Task item:
Report the number of lines in these entries that contain "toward". Write only the number.

Task material:
-------------------------

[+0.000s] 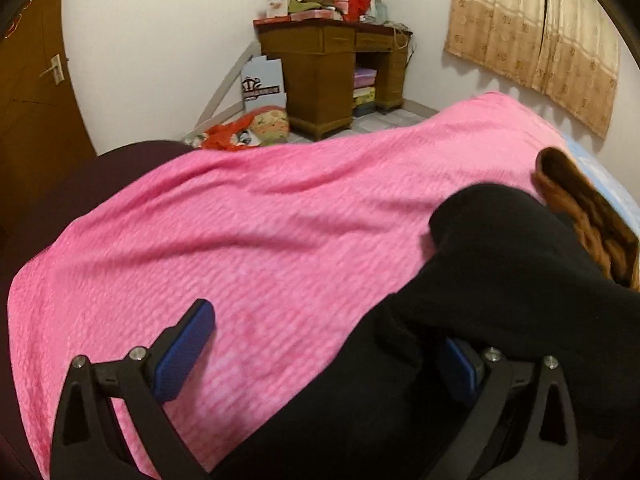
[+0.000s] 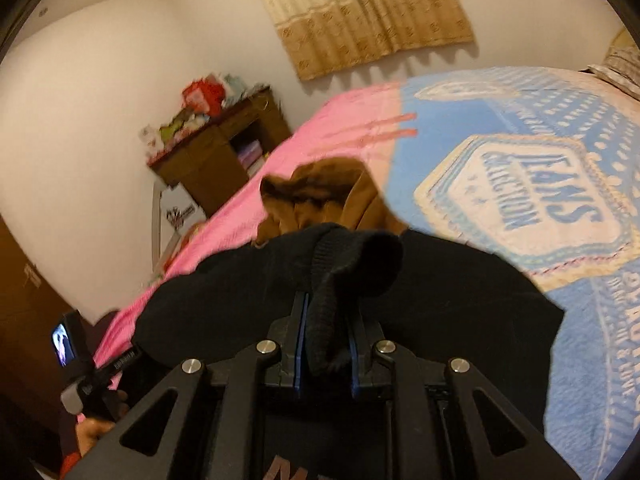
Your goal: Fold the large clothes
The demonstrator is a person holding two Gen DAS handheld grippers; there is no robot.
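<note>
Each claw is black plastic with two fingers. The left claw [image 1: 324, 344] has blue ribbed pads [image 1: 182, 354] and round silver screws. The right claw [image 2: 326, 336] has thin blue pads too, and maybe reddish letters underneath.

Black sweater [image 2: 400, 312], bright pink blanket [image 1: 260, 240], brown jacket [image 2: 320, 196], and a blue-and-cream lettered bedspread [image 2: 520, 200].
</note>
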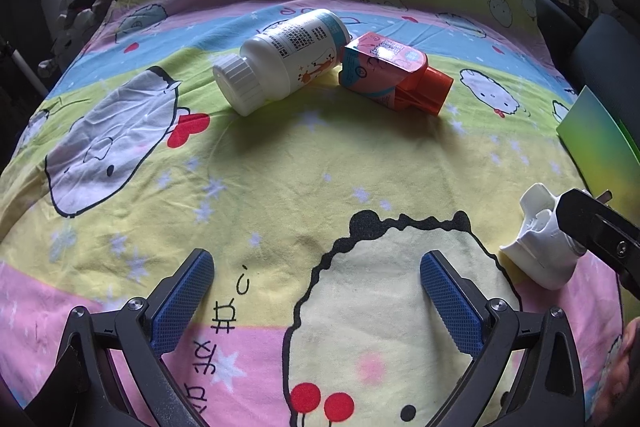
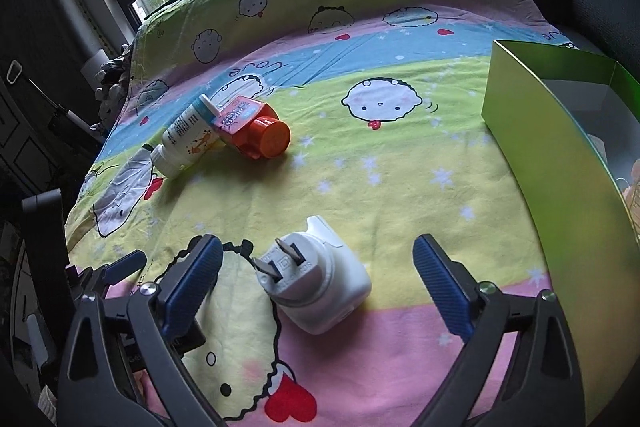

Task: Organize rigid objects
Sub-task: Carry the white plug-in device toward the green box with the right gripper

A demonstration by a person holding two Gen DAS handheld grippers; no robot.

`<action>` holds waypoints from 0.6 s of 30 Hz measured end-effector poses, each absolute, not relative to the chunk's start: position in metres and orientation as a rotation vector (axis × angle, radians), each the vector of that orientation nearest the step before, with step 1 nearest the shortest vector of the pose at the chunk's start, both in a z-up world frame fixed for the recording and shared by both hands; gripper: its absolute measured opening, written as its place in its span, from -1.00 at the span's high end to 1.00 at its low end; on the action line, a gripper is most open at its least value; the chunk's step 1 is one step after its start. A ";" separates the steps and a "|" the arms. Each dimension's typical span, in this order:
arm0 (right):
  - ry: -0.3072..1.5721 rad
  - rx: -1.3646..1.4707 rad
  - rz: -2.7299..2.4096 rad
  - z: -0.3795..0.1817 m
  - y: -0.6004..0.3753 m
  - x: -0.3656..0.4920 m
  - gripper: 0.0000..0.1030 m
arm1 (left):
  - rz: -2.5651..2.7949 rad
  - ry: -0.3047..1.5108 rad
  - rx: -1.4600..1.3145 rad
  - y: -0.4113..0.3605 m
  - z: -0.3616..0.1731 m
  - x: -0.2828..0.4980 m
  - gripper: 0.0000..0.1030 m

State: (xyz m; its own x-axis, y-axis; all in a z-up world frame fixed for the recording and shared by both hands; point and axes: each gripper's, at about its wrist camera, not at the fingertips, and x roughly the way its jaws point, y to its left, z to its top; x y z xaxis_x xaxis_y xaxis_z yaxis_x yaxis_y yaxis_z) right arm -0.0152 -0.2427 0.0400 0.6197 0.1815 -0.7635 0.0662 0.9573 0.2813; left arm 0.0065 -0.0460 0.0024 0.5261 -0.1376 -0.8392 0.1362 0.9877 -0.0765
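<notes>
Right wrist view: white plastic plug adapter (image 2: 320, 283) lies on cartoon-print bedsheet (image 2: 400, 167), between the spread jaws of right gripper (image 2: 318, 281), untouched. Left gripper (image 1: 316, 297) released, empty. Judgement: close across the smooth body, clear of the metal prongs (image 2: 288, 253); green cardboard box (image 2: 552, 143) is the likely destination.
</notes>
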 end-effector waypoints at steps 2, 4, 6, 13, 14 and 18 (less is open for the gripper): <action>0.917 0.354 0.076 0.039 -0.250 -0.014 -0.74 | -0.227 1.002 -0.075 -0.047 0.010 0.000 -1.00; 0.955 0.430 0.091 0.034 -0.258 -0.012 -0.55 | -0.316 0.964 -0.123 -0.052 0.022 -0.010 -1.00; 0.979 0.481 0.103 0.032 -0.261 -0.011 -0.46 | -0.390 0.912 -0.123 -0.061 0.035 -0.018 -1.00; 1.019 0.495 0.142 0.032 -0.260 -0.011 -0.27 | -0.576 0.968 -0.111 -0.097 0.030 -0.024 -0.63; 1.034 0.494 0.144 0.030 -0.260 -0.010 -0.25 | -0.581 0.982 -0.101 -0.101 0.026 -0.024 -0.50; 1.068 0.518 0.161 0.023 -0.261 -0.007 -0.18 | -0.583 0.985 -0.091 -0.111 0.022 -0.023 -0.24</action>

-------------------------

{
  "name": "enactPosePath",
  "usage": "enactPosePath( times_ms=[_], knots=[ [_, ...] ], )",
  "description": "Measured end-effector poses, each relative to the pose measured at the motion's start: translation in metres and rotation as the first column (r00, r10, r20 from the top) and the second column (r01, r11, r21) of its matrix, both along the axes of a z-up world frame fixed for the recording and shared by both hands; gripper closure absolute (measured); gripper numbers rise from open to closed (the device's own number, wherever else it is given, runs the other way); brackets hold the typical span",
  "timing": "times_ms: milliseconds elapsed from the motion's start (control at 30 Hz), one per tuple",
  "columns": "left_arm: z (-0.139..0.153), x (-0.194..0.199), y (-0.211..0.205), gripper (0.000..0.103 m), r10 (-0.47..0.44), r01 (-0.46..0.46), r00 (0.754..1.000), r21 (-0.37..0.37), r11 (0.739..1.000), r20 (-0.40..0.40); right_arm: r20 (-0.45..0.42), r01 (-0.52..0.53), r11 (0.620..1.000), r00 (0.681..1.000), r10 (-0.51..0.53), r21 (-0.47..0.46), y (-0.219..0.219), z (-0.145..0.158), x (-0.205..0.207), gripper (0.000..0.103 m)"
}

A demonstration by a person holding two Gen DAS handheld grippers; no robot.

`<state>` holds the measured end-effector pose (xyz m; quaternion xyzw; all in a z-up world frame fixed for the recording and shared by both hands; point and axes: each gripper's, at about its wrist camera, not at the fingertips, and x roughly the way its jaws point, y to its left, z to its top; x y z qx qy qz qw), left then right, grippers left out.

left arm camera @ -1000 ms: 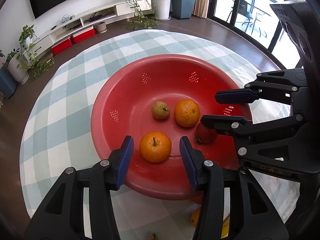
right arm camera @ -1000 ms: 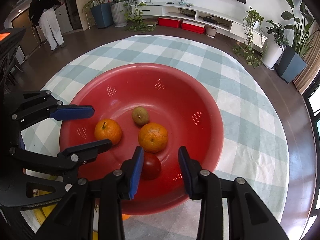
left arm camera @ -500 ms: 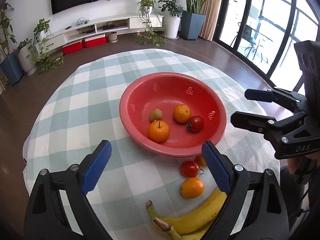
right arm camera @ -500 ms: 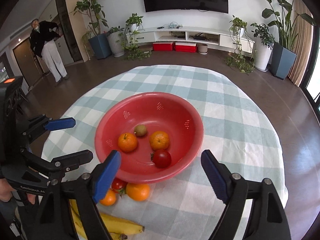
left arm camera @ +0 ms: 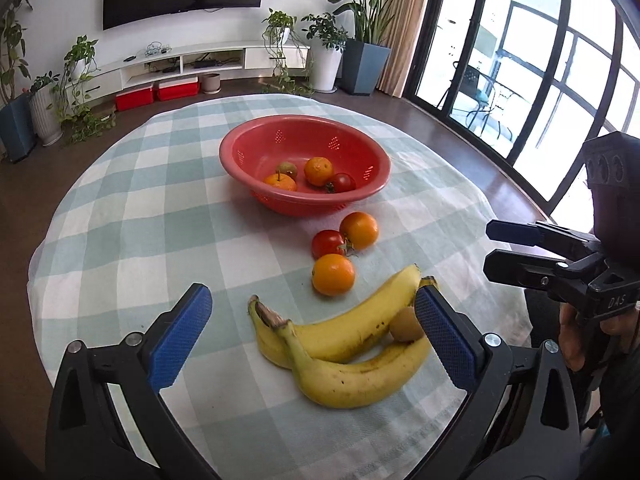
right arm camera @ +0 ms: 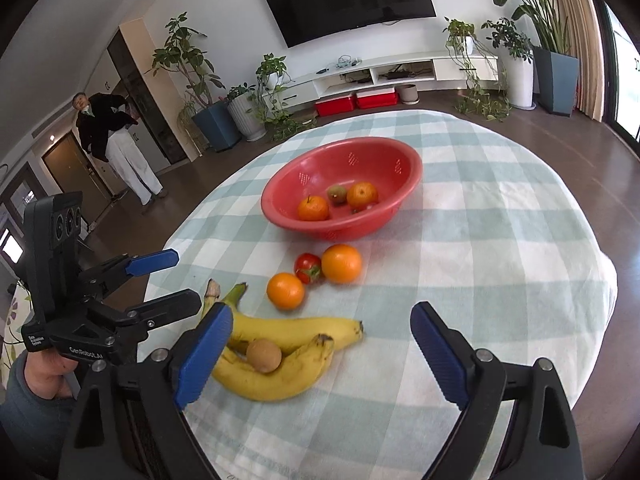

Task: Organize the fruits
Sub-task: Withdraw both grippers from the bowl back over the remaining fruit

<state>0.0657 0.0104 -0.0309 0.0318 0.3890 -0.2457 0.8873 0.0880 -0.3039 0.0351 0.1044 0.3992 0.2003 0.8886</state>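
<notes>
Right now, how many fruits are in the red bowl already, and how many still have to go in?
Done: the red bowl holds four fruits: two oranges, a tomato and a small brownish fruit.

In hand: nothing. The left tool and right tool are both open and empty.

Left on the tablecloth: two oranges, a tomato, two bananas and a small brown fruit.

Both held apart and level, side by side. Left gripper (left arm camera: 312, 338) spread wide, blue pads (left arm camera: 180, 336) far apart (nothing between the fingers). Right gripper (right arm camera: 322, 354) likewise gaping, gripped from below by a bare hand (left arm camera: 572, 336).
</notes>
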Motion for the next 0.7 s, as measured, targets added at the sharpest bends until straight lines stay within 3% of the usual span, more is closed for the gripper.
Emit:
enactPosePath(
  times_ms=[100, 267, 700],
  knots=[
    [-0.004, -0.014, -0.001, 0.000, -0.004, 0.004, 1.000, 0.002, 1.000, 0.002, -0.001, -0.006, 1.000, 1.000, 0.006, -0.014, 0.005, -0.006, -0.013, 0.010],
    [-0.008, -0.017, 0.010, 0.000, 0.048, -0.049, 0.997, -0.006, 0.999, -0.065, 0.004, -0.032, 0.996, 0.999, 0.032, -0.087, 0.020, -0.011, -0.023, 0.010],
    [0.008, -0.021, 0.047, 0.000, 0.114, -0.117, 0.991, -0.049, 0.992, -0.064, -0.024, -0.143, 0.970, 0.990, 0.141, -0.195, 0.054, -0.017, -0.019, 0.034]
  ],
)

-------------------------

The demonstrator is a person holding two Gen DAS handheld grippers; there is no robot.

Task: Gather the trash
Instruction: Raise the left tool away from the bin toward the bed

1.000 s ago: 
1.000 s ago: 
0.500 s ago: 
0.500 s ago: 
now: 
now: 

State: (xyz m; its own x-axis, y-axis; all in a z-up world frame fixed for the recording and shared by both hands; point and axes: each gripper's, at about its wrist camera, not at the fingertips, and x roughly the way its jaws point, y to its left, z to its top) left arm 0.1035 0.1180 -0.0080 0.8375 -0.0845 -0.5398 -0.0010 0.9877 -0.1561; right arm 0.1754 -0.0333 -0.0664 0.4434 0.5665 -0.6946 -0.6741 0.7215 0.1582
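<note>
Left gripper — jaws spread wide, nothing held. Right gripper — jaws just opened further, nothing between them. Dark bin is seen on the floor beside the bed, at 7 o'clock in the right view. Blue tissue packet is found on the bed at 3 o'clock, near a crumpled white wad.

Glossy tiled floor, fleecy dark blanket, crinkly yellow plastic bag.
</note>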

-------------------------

Response area:
2